Pick out every line of the entries below where "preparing" occurs, and copy those lines.

──────── Records for this task

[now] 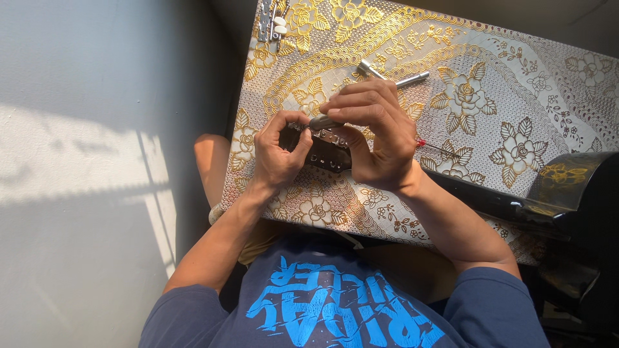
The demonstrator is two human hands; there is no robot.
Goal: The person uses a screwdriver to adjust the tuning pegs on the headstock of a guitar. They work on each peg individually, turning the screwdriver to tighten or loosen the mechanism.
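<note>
I saw my left hand (278, 151) closed around the left end of one small dark block (324, 152) studded with metal fittings, held just above the worktop (516, 84), probably to keep it steady. My right hand (377, 132) gripped one slim metal-tipped tool (320, 122), its tip on the block's top face, likely to work a fitting. Farther off lay one T-shaped metal wrench (392, 77); at the far left edge sat one metal strip (271, 22); one red-tipped pin (435, 147) lay right of my wrist.
</note>
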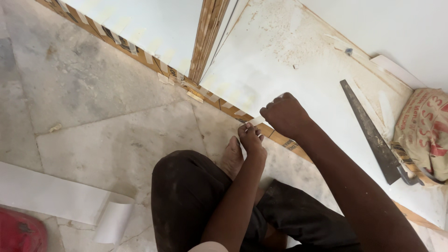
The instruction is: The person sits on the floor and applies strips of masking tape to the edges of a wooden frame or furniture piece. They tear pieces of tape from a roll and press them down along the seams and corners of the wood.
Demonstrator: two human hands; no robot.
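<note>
on a dusty marble floor [102,130], the left hand [251,139] and right hand [284,114] are both pinching shut on a white tape strip [255,121] at the white board's [280,70] wooden edge; a handsaw [373,135] is lying to their right.

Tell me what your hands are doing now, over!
Left hand pinching a tape strip at the board edge. Right hand fisted at the same strip. Handsaw lies aside on the white board, well clear.

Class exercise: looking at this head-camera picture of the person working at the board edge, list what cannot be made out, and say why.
- Left hand fingertips' grip: too small, in head view.
- Right hand palm: turned away, contents hidden.
- Hand saw handle: partly behind sack.
- Red object: cut off by frame corner.
</note>
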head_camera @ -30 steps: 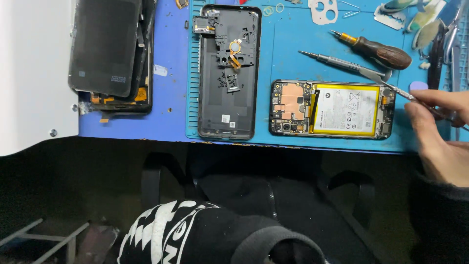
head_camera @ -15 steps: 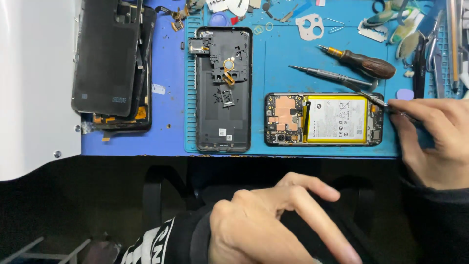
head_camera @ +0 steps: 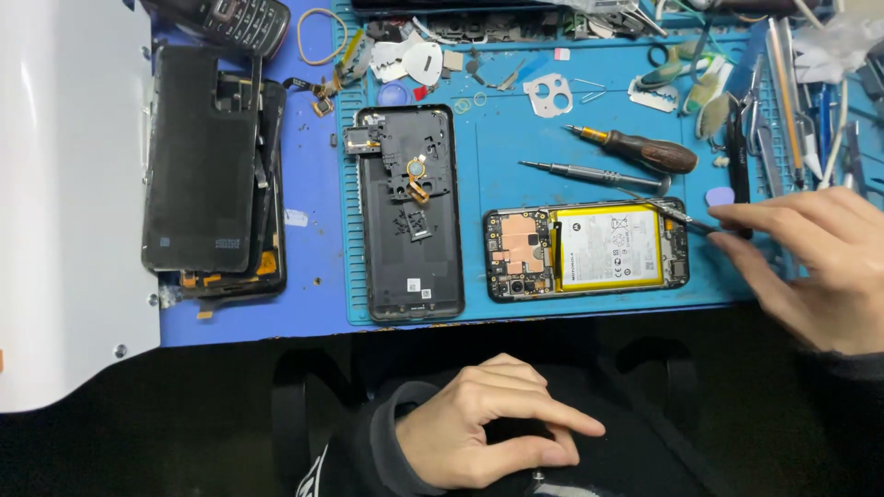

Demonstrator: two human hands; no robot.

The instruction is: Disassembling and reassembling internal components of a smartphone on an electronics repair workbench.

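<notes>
A: Hand poses first. We see the right hand (head_camera: 815, 267) coming in from the right edge, fingers bunched narrow and pinched on a thin metal tweezer-like tool (head_camera: 677, 215). Palm faces down, wrist cut off by the frame.

B: Agreed. Tool tip sits at the upper right corner of the opened black phone with the yellow-edged white battery (head_camera: 587, 250), which lies flat on the blue silicone work mat (head_camera: 516, 175). We cannot tell if the tip touches the board or just hovers.

A: The left hand (head_camera: 488, 428) is below the opened phone, off the mat, resting on dark cloth in a loose curl, index finger stretched out to the right. It holds nothing we can see; its thumb side is partly tucked under.

B: Left of the opened phone lies the black plastic back cover with the orange flex cable (head_camera: 408, 212), inner side up. Further left, a stack of dark phone panels (head_camera: 210, 175).

A: Above the opened phone: a brown-handled screwdriver (head_camera: 640, 149) and a slim grey metal screwdriver (head_camera: 589, 175), lying near each other.

B: Hard to read: clutter of small tools along the top and right of the opened phone is cut by the frame. Tool handle is hidden inside the right fingers.
</notes>
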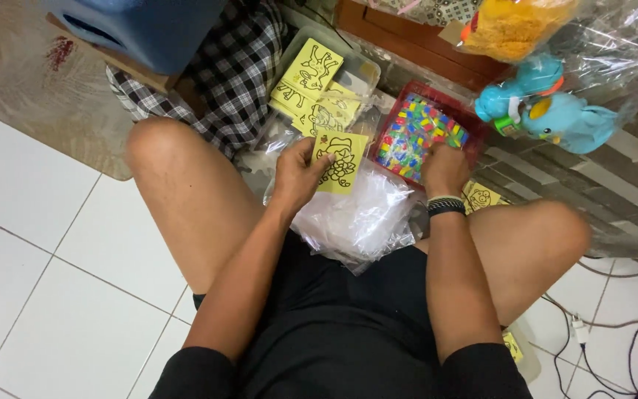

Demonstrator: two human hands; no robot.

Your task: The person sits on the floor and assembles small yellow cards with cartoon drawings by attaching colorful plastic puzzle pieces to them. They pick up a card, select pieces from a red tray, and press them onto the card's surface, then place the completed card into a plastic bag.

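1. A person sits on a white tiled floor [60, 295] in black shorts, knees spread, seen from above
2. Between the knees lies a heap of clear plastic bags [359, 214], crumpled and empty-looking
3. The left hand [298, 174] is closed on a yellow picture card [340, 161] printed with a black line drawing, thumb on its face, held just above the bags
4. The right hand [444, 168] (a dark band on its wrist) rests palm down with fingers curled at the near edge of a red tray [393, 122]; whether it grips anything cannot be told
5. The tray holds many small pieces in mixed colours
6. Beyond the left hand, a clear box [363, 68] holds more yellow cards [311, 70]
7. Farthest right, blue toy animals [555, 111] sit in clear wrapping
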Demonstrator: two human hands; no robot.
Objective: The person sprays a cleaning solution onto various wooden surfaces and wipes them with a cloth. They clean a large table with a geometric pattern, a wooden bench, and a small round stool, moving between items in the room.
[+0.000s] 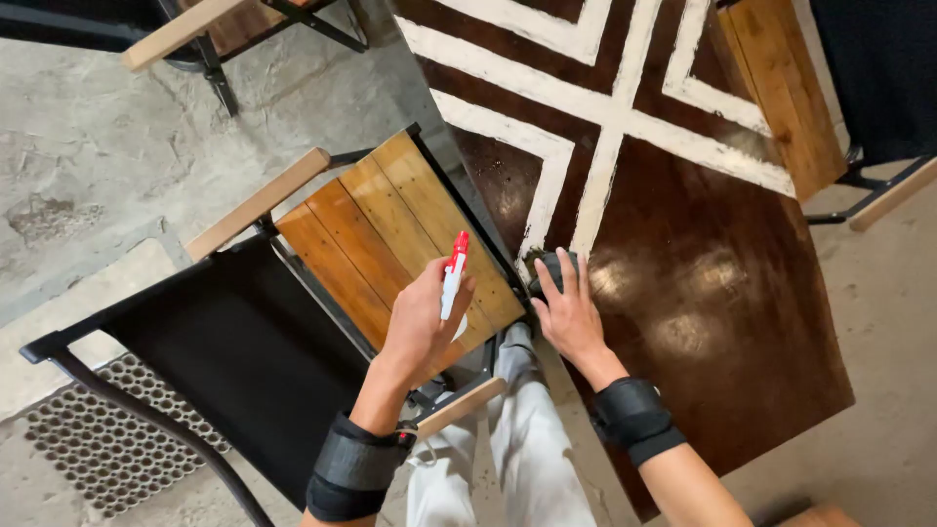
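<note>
Fingers [427,293] of the left hand [418,327] curl around a marker pen [453,276], pinching its white barrel between thumb and fingertips, with the red cap pointing up and away from the palm. The pen stands nearly upright in the grip, held above the slatted wooden seat of a chair [390,229]. Its body is white, its cap bright red, and the lower end is hidden behind the hand.

The right hand [569,314] lies flat at the near corner of the table [722,293], fingers [556,276] spread and pressed down on a dark cloth-like wad [549,263] that sits right at the table's edge; what the wad is exactly, I cannot tell. Both wrists wear black wrist bands [634,418].

The table is dark glossy brown wood with broad white painted stripes crossing it in angular lines, and light glares off the bare part near the hand. The chair has a black metal frame, a black fabric back and pale wooden armrests. The person's light grey trousers [532,439] show between chair and table. A perforated metal grate [107,449] is set into the concrete floor at the lower left.
</note>
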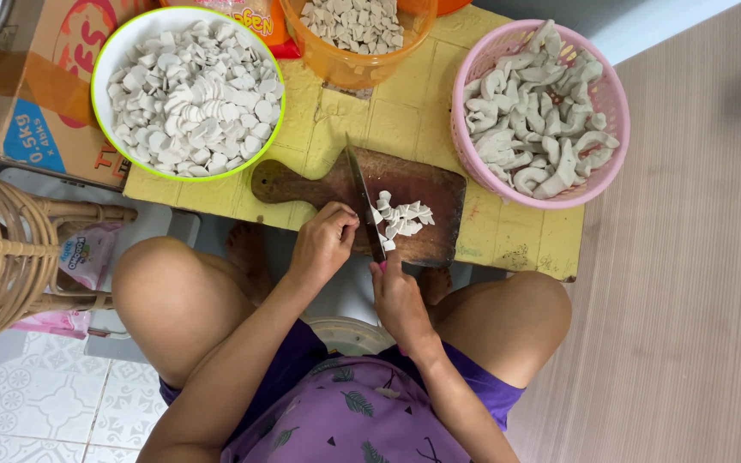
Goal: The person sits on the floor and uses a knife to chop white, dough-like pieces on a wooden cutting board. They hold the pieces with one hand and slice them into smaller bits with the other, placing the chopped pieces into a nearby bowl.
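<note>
Right hand (398,296): closed around a knife handle, at the near edge of the wooden cutting board (422,193).
Knife (364,204): its dark blade lies across the cutting board, pointing away from the person, just left of a heap of cut pieces.
Left hand (323,243): fingers curled in, resting at the near left edge of the cutting board, fingertips touching the blade's left side; whether it pins a piece there cannot be told.
Cut pieces (400,219): a small heap of pale grey-white slices on the middle of the cutting board.
Cutting board: dark brown, its rounded handle pointing left, lying on a low yellow table (405,111).
Pink basket (539,111): to the right of the cutting board, filled with long, curved pale pieces.
White bowl (187,90): green-rimmed, beyond and to the left of the cutting board, heaped with pale slices.
Orange bowl (356,36): beyond the cutting board, holding more slices.
Cardboard box (32,94): far left of the cutting board, beneath the white bowl's left side.
Rattan chair (2,249): left of the person's knee, well apart from the cutting board.
</note>
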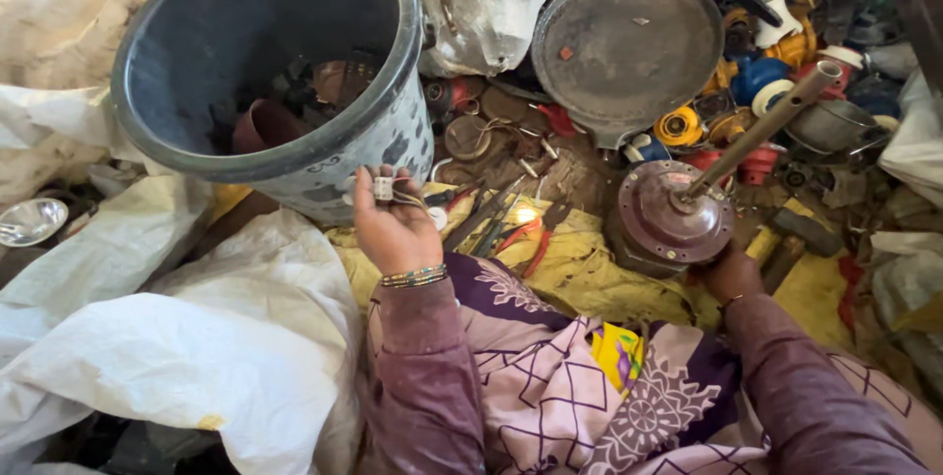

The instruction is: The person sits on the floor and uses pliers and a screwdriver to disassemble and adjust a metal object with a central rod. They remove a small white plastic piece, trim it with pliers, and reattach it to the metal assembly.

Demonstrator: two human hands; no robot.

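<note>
Two hands busy: our left hand [393, 224] pinches a small white part [383, 188] by the grey bucket [393, 131] mid-frame; right hand [729, 272] steadies the rusty motor housing [676, 212], fingers hidden.

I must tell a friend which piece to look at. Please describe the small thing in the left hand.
Find the big grey bucket. Just under its rim, the left hand pinches a small white part trailing thin wires, unlike the rusty metal around it.
</note>
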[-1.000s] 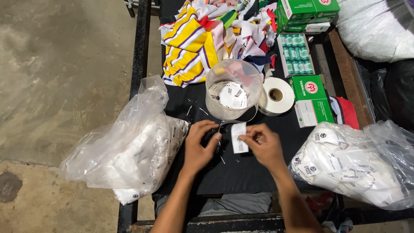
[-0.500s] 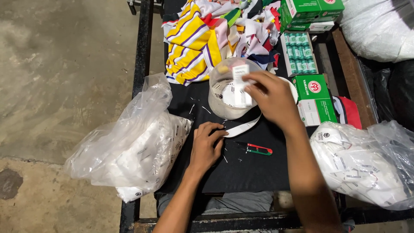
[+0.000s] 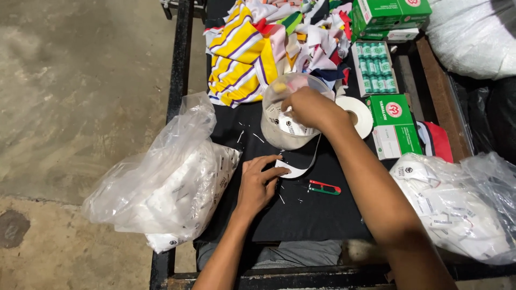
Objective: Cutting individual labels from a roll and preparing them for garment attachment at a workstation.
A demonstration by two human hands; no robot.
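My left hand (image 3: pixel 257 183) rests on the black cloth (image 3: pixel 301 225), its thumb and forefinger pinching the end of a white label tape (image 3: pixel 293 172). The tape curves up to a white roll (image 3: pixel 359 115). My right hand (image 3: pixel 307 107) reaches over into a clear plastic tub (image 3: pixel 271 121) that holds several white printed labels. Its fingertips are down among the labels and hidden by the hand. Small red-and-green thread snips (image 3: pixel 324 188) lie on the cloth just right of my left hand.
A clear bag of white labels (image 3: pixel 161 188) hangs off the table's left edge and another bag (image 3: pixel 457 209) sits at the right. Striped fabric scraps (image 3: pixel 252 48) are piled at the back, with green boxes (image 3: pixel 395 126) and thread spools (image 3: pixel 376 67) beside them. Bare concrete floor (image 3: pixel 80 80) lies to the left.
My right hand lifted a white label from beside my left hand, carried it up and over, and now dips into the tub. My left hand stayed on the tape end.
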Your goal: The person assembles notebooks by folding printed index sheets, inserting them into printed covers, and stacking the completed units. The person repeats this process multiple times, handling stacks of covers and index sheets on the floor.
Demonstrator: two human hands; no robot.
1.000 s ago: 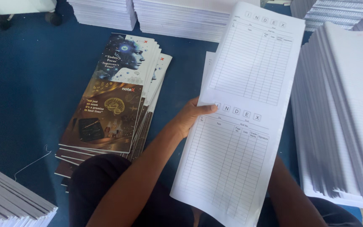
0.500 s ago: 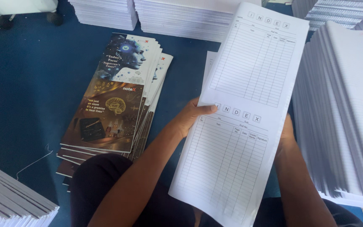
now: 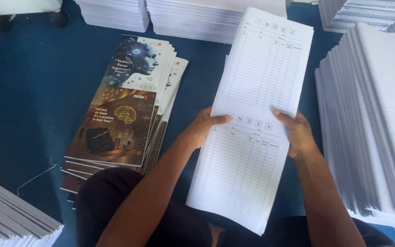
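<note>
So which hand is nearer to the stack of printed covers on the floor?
Left. The left hand grips the left edge of the index sheets, beside the stack of printed covers. The right hand holds the sheets' far edge, away from the covers.

The paper stack (image 3: 380,114) runs off the right edge; another stack (image 3: 10,215) is cut off bottom left; lower covers (image 3: 168,91) lie mostly hidden.
</note>
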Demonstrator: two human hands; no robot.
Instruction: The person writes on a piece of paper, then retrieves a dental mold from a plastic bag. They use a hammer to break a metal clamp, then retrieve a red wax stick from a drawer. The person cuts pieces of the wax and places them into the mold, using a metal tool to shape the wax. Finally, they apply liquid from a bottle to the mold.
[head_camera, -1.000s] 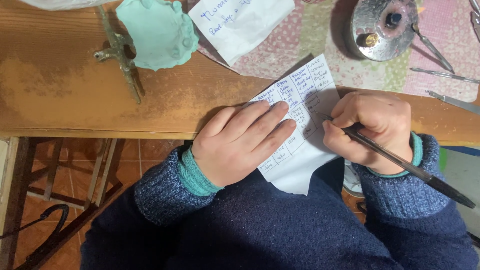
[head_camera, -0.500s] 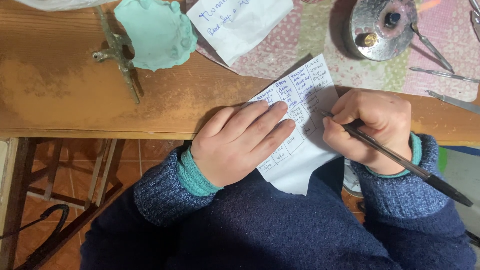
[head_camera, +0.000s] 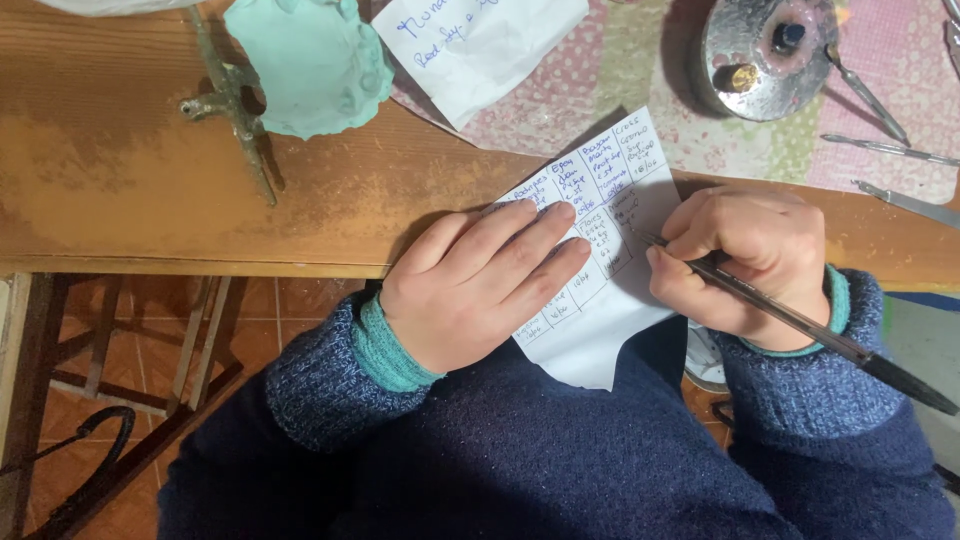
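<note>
Two hands on gridded paper: left hand flat atop, right hand beside.

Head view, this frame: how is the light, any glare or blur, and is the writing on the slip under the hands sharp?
Head view: warm, even light; soft shadows under the left hand and behind the paper slip; glare on the round metal pot. The right hand and pen show no motion blur; the slip's ruled grid is sharp, its handwriting small.

Mint-green clay piece, metal tools
</note>
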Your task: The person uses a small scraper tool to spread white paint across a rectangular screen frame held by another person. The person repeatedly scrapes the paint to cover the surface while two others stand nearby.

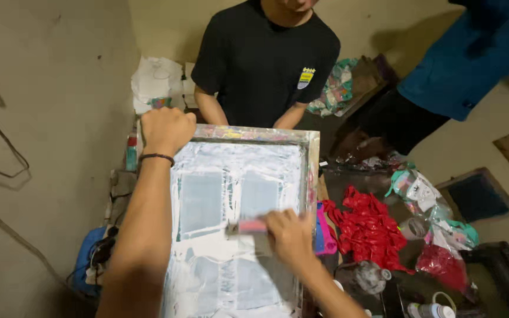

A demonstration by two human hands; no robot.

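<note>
your left hand (pixel 166 129) clamps the stiff, light screen frame (pixel 310 171) at its 11 o'clock corner while your right hand (pixel 290 235) pinches the slippery, ink-wet squeegee (pixel 248 227) mid-mesh.

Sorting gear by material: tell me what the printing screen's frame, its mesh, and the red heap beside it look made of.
Screen frame: looks like metal, perhaps aluminium; pale, dull sheen, ink-stained.
Mesh: fine fabric, likely; flat, taut, smeared with wet-looking white ink. The right hand drags a pink-edged squeegee over it; the left hand grips the frame's corner.
Red heap: thin plastic film probably; glossy, crinkled.
</note>
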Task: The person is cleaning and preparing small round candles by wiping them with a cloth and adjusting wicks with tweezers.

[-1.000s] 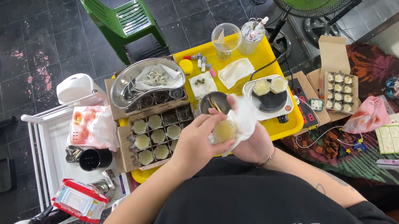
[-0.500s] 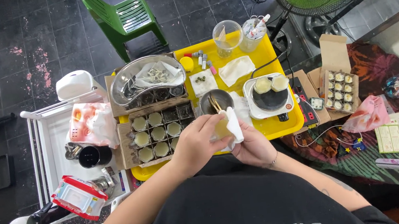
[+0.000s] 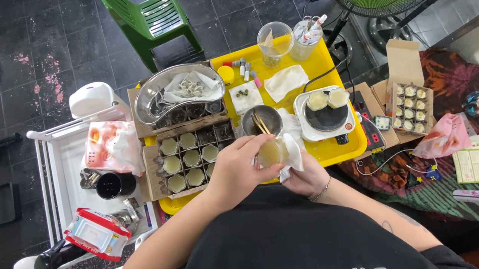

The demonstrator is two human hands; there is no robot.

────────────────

Solution to this exercise:
Objective: Cutting individual labels from a roll and preparing them for garment attachment at a workstation.
Task: The person is cleaning and preparing small round candles by wiping them with a cloth and adjusting wicks with tweezers.

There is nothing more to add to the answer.